■ **Task description**:
Count the lines in the data below that include the word "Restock", then state the total and nothing besides.

(Items from a data source)
- - - -

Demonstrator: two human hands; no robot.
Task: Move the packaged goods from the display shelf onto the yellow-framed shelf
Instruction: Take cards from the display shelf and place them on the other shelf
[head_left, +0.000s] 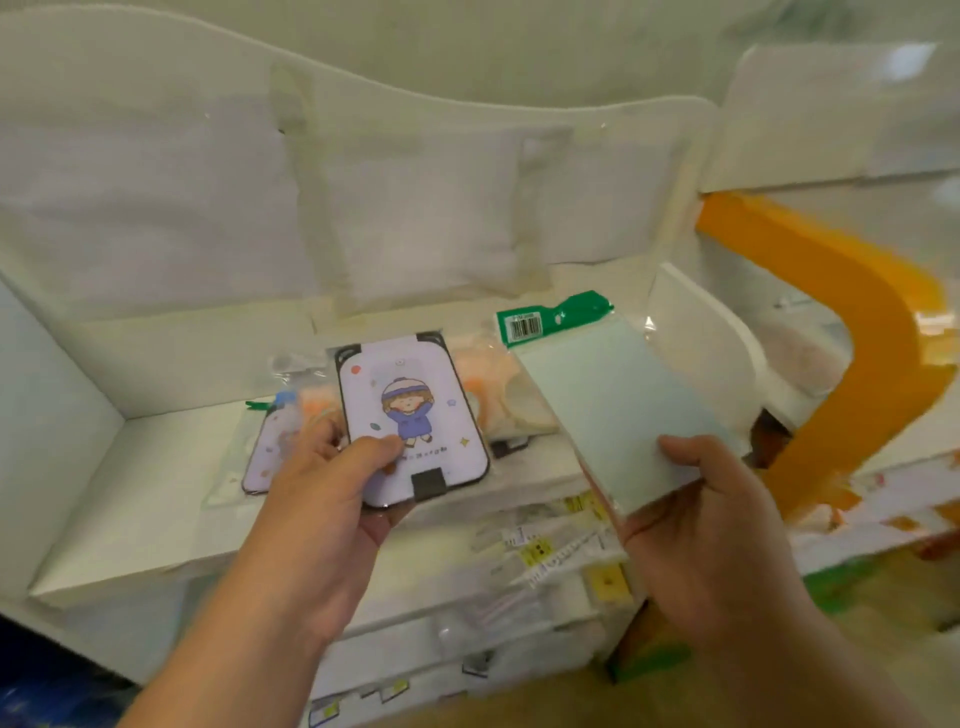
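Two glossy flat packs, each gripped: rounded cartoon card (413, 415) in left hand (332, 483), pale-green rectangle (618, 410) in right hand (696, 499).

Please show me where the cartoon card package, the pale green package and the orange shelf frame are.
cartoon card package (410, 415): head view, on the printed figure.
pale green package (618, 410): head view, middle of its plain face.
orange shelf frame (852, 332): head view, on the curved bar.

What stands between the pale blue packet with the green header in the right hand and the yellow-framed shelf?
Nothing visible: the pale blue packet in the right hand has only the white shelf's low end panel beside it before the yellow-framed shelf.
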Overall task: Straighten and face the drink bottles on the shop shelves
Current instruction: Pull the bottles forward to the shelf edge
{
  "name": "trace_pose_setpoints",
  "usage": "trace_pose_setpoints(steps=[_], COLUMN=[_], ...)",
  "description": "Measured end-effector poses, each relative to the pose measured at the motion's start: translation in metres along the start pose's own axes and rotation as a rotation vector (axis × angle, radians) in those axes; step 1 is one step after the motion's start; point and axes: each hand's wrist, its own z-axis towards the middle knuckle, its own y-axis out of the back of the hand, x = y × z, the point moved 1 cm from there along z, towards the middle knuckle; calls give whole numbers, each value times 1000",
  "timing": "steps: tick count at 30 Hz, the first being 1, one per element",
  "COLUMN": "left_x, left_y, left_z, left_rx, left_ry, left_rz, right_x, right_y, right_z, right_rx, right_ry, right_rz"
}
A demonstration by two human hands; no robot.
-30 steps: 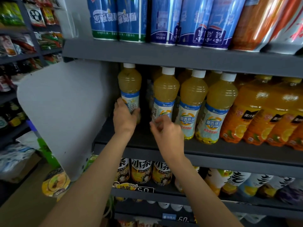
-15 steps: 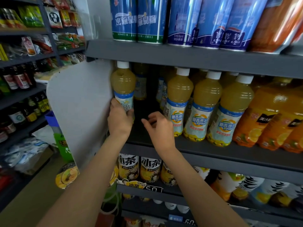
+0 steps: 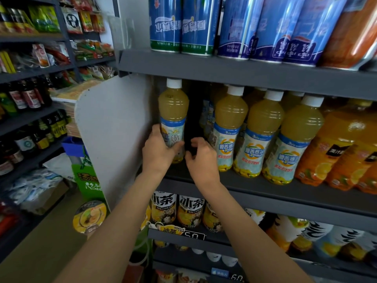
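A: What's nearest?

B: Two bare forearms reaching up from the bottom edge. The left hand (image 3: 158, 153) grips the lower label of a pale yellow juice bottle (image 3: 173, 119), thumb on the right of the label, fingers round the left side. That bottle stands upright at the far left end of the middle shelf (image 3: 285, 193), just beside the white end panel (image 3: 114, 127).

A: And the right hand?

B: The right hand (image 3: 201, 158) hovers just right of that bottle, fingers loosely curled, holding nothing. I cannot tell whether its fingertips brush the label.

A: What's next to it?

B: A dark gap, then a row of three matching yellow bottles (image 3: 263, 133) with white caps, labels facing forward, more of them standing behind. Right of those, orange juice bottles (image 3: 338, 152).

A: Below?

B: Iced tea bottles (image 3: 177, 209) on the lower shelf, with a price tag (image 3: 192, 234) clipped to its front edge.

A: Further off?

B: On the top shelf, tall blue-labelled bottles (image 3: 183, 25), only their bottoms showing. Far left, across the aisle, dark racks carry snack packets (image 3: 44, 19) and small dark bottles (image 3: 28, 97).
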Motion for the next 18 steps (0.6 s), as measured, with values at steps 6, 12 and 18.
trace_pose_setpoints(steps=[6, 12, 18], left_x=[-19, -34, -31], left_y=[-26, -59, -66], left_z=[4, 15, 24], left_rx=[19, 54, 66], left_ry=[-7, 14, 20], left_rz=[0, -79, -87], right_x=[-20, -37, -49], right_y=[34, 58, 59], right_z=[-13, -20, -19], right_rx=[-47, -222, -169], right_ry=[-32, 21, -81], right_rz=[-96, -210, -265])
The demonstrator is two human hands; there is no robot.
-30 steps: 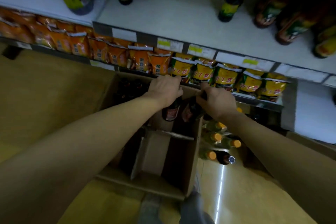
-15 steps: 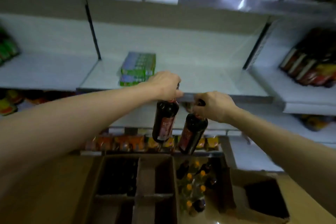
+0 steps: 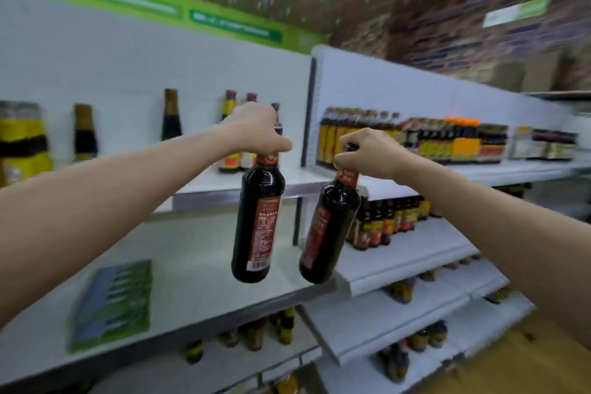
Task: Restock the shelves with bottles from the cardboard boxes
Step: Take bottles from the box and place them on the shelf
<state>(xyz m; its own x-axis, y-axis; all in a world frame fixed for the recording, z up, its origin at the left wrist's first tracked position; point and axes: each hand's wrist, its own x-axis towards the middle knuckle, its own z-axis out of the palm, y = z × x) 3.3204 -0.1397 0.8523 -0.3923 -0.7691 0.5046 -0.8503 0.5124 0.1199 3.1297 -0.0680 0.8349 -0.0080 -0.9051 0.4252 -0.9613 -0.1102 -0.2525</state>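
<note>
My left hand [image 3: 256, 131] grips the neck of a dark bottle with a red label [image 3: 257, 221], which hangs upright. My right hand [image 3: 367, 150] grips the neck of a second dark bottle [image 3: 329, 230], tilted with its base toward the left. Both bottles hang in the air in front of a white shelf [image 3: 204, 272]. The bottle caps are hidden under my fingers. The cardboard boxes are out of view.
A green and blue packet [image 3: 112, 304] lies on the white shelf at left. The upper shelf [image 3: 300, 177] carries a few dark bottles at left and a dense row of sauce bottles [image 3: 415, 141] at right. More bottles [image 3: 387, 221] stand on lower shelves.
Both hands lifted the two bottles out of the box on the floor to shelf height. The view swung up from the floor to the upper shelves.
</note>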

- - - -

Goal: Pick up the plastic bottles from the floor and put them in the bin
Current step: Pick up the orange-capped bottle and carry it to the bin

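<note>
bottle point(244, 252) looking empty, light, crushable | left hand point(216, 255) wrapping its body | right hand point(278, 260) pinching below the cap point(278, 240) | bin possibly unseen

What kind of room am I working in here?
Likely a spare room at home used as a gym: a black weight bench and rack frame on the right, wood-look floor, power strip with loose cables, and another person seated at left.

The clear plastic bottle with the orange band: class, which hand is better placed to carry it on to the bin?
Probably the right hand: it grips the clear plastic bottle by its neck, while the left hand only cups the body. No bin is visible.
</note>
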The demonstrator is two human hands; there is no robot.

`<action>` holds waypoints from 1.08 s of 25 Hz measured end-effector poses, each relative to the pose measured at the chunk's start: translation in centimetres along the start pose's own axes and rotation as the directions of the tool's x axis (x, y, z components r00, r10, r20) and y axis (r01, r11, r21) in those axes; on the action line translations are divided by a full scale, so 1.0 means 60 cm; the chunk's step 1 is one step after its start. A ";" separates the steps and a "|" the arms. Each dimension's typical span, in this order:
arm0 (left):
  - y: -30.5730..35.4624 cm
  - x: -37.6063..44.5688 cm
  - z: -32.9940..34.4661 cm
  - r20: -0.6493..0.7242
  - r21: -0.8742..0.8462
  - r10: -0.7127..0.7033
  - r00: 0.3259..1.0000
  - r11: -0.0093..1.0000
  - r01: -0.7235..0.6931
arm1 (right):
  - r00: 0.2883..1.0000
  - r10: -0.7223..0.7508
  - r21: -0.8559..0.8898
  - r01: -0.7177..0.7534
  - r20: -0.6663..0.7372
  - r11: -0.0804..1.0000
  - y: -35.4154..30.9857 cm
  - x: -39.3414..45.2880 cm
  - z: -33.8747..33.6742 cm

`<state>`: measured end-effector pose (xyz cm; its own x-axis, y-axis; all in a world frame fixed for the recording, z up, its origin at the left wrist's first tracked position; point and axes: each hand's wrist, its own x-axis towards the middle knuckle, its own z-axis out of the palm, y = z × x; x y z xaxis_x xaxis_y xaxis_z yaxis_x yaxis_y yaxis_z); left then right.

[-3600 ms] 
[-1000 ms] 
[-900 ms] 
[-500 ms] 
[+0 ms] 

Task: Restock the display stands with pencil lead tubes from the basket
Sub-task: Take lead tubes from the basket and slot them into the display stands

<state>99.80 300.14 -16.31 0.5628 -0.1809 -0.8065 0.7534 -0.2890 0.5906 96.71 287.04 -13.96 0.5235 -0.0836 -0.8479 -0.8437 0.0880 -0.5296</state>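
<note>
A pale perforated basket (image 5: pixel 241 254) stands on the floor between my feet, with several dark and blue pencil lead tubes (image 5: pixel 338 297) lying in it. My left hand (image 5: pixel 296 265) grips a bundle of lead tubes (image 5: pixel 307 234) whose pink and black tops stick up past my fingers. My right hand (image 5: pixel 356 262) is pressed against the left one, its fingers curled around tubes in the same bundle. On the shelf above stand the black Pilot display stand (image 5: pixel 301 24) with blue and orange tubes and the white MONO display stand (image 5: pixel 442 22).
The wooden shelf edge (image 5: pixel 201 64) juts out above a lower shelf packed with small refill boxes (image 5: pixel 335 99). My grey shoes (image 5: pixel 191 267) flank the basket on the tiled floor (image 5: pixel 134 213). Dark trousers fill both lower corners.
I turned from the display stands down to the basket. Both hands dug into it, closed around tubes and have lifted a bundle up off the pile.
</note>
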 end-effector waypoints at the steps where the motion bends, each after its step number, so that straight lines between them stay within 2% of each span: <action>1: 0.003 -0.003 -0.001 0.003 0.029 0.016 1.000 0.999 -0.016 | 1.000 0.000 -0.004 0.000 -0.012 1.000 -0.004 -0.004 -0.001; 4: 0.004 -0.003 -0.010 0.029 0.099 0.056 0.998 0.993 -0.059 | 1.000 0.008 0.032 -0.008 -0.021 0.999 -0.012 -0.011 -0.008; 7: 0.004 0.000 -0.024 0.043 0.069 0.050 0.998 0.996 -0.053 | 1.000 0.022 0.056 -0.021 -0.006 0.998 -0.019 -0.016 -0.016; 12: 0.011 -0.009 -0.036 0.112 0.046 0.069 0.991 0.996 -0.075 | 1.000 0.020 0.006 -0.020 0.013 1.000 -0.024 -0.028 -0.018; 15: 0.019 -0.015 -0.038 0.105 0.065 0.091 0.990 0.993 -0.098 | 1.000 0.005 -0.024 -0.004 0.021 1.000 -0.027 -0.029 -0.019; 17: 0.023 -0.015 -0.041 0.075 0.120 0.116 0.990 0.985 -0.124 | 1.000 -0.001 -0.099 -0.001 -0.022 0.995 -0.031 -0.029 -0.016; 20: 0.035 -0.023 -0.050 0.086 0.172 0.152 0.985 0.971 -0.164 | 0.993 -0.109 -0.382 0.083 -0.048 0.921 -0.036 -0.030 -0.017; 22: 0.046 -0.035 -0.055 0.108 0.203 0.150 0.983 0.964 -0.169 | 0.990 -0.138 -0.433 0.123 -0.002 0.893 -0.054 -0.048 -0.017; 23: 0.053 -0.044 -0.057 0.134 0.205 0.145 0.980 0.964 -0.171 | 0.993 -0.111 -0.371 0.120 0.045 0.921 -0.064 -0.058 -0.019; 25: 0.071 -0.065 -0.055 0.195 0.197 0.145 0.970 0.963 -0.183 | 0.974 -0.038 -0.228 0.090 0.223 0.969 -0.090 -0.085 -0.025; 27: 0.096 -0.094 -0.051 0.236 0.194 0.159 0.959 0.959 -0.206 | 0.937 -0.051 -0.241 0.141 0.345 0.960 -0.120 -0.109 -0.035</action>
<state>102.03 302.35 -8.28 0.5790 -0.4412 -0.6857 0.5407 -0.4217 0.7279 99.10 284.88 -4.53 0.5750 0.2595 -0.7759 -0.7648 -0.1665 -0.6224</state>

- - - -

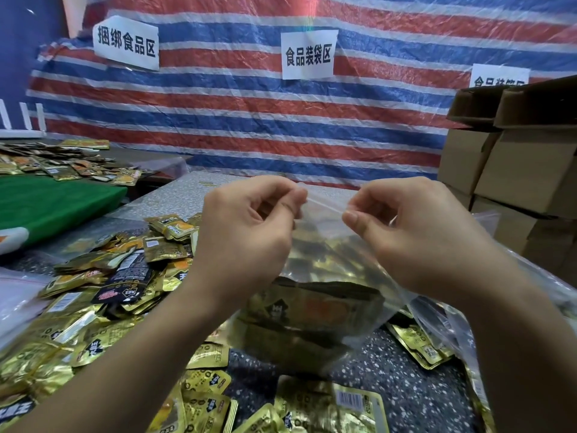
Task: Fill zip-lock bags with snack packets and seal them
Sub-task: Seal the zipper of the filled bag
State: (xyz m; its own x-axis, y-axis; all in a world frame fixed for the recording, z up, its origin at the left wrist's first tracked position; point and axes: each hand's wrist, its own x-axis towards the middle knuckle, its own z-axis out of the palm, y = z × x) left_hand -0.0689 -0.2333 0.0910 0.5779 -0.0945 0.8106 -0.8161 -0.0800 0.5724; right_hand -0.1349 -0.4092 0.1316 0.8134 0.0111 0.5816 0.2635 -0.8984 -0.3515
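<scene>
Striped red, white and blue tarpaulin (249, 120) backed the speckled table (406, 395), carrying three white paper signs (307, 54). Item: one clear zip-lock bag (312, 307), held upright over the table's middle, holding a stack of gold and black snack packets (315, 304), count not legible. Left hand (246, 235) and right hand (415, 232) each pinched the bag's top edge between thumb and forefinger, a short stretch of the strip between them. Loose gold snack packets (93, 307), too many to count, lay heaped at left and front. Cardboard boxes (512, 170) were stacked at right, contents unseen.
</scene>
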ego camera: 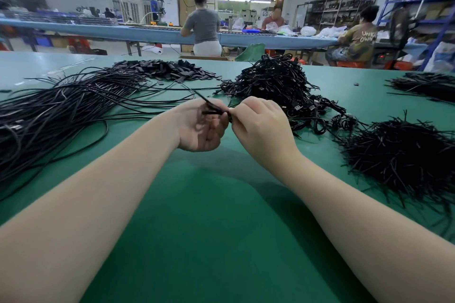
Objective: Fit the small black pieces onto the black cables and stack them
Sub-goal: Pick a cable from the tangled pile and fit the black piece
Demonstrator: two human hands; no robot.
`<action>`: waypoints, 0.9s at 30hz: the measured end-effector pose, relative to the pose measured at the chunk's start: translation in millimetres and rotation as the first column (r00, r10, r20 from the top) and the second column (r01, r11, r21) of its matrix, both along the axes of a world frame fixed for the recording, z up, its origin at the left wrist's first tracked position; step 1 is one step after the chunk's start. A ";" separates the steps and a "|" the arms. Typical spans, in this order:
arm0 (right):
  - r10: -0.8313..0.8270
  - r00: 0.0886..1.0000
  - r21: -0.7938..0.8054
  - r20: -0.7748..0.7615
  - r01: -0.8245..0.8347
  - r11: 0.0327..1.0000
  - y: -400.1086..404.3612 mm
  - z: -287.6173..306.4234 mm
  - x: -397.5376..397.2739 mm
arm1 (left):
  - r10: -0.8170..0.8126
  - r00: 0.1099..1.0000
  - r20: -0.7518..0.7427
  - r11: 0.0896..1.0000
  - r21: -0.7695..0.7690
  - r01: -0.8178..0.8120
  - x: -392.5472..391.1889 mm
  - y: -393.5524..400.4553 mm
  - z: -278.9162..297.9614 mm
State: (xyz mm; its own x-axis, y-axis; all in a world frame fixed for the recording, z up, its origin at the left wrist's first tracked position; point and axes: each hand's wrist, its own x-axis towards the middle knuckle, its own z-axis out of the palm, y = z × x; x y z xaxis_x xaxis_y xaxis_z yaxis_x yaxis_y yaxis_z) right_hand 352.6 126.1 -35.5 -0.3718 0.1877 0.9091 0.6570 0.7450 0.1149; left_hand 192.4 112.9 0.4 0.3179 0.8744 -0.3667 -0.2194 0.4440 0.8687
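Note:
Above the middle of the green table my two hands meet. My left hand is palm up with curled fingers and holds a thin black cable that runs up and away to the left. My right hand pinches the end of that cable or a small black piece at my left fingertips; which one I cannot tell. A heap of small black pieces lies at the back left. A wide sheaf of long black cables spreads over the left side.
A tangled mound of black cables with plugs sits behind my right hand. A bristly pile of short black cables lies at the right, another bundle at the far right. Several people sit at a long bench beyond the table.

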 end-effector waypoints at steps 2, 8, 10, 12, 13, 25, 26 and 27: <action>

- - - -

■ **Output for this task**:
2